Banning checkpoint (was: Re: What can OpenVZ do?)

linux-api.vger.kernel.org archive mirror
 help / color / mirror / Atom feed

* Banning checkpoint (was: Re: What can OpenVZ do?)
  2009-02-18 23:15                 ` Ingo Molnar
@ 2009-02-19 19:06                   ` Alexey Dobriyan
  2009-02-19 19:11                     ` Dave Hansen
  0 siblings, 1 reply; 7+ messages in thread
From: Alexey Dobriyan @ 2009-02-19 19:06 UTC (permalink / raw)
  To: Ingo Molnar
  Cc: Dave Hansen, Nathan Lynch, linux-api, containers, mpm,
	linux-kernel, linux-mm, viro, hpa, Andrew Morton, torvalds, tglx,
	xemul

I think that all these efforts to abort checkpoint "intelligently" by
banning it early are completely misguided.

"Checkpointable" property isn't one-way ticket like "tainted" flag,
so doing it like tainted var isn't right, atomic or not, SMP-safe or
not.

With filesystems, one has ->f_op field to compare against banned
filesystems, one more flag isn't necessary.

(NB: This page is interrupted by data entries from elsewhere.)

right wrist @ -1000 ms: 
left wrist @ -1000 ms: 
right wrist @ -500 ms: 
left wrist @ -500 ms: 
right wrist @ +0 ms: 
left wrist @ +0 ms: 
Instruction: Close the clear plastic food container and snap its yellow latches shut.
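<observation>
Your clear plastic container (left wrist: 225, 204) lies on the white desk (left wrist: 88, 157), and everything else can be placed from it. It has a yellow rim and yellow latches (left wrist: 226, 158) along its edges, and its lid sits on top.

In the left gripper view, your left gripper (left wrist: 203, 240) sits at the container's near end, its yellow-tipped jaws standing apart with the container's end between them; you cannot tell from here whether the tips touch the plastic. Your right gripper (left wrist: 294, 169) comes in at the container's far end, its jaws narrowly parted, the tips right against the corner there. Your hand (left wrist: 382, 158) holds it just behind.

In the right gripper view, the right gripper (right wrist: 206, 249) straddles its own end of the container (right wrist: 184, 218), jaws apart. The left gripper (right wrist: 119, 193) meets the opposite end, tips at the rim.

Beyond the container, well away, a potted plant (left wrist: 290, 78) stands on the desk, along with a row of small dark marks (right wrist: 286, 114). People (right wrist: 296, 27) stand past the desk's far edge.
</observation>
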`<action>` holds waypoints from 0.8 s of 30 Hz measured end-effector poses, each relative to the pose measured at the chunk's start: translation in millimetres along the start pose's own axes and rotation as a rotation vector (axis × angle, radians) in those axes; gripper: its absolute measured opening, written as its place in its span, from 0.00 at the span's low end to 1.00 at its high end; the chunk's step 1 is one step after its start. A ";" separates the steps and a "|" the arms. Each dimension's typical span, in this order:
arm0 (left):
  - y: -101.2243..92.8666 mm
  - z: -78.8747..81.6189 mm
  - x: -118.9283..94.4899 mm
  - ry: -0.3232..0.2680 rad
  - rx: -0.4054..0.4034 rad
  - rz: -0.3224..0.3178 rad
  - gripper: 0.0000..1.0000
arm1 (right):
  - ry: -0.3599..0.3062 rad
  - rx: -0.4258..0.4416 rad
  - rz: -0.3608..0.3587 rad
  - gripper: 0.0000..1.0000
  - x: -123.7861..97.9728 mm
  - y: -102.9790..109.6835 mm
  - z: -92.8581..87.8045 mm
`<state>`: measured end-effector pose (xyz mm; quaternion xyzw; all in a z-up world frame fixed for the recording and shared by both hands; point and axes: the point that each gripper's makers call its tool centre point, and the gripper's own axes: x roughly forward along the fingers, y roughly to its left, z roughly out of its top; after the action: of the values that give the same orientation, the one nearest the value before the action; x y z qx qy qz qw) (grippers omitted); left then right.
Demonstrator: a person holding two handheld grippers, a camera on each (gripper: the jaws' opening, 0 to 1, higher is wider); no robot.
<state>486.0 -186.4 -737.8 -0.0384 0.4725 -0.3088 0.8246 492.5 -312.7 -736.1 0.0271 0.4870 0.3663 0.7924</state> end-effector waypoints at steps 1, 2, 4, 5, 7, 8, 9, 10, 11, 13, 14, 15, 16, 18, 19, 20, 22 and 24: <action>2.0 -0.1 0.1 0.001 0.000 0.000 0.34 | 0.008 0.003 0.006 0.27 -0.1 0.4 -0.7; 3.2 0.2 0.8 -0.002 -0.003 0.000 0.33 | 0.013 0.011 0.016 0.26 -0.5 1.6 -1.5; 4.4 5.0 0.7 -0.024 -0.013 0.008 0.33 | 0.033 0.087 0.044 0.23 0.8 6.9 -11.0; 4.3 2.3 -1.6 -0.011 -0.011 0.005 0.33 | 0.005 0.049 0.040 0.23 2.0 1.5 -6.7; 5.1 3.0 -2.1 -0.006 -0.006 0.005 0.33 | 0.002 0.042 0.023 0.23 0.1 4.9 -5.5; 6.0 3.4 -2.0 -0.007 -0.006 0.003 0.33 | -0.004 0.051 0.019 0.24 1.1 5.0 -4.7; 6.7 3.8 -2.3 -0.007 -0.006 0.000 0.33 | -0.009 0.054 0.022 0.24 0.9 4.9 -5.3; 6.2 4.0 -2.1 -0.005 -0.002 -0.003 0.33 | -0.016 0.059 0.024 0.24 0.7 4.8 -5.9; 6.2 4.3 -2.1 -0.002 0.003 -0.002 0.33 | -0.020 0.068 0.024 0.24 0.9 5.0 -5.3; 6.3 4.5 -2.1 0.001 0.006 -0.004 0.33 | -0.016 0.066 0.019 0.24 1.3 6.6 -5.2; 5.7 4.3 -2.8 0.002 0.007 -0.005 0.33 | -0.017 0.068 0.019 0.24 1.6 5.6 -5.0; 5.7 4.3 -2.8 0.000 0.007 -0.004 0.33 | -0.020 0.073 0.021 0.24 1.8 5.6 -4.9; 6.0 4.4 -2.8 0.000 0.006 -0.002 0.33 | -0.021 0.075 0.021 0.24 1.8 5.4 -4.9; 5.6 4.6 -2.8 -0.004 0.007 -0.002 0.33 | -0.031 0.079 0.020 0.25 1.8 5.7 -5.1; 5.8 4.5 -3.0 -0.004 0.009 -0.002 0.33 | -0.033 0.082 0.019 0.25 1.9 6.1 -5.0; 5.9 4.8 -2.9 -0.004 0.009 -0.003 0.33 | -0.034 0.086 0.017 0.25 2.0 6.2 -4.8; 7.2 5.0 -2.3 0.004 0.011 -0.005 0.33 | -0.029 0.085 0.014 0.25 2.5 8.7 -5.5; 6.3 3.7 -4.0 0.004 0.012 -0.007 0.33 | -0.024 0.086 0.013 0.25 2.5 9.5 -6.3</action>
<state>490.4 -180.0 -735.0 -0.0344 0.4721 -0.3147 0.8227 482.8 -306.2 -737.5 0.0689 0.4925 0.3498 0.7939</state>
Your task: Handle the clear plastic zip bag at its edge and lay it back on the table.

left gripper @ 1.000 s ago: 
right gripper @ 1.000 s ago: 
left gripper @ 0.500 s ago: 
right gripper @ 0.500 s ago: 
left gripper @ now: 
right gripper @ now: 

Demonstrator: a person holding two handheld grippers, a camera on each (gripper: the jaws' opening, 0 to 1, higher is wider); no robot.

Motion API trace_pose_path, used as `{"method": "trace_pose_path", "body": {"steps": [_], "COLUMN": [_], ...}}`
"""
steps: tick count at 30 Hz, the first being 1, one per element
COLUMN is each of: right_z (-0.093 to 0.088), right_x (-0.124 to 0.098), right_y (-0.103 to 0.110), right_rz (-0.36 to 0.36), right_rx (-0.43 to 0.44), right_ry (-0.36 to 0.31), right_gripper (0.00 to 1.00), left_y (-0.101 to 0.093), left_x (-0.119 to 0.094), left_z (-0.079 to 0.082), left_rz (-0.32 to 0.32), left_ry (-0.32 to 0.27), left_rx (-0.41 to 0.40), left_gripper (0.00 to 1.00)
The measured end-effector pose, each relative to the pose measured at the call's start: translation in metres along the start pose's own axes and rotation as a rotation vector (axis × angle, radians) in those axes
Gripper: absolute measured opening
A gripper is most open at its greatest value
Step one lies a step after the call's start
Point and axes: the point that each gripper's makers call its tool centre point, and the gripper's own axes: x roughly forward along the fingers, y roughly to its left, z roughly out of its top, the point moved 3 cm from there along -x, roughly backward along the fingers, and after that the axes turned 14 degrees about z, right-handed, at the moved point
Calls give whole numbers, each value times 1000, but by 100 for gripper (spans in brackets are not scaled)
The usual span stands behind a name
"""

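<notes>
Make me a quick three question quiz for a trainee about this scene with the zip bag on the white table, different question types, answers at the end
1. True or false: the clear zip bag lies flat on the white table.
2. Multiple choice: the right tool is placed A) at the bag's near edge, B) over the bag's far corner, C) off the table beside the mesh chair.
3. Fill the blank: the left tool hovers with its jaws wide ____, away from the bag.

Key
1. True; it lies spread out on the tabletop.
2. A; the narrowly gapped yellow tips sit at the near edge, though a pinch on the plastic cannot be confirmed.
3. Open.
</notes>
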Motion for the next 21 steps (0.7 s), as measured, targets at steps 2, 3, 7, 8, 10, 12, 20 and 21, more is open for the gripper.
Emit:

Inotify isn't supported yet? You do

	if (!list_empty(&inode->inotify_watches))
		return -E;

without hooking into inotify syscalls.

ptrace(2) isn't supported -- look at struct task_struct::ptraced and
friends.

And so on.

System call (or whatever) does something with some piece of kernel
internals. We look at this "something" when walking data structures and
abort if it's scary enough.

Please, show at least one counter-example.

--
To unsubscribe, send a message with 'unsubscribe linux-mm' in
the body to majordomo@kvack.org.  For more info on Linux MM,
see: http://www.linux-mm.org/ .
Don't email: <a href=mailto:"dont@kvack.org"> email@kvack.org </a>

^ permalink raw reply	[flat|nested] 7+ messages in thread

* Re: Banning checkpoint (was: Re: What can OpenVZ do?)
  2009-02-19 19:06                   ` Banning checkpoint (was: Re: What can OpenVZ do?) Alexey Dobriyan
@ 2009-02-19 19:11                     ` Dave Hansen
  2009-02-24  4:47                       ` Alexey Dobriyan
  0 siblings, 1 reply; 7+ messages in thread
From: Dave Hansen @ 2009-02-19 19:11 UTC (permalink / raw)
  To: Alexey Dobriyan
  Cc: Ingo Molnar, Nathan Lynch, linux-api, containers, mpm,
	linux-kernel, linux-mm, viro, hpa, Andrew Morton, torvalds, tglx,
	xemul

On Thu, 2009-02-19 at 22:06 +0300, Alexey Dobriyan wrote:
> Inotify isn't supported yet? You do
> 
>         if (!list_empty(&inode->inotify_watches))
>                 return -E;
> 
> without hooking into inotify syscalls.
> 
> ptrace(2) isn't supported -- look at struct task_struct::ptraced and
> friends.
> 
> And so on.
> 
> System call (or whatever) does something with some piece of kernel
> internals. We look at this "something" when walking data structures
> and
> abort if it's scary enough.
> 
> Please, show at least one counter-example.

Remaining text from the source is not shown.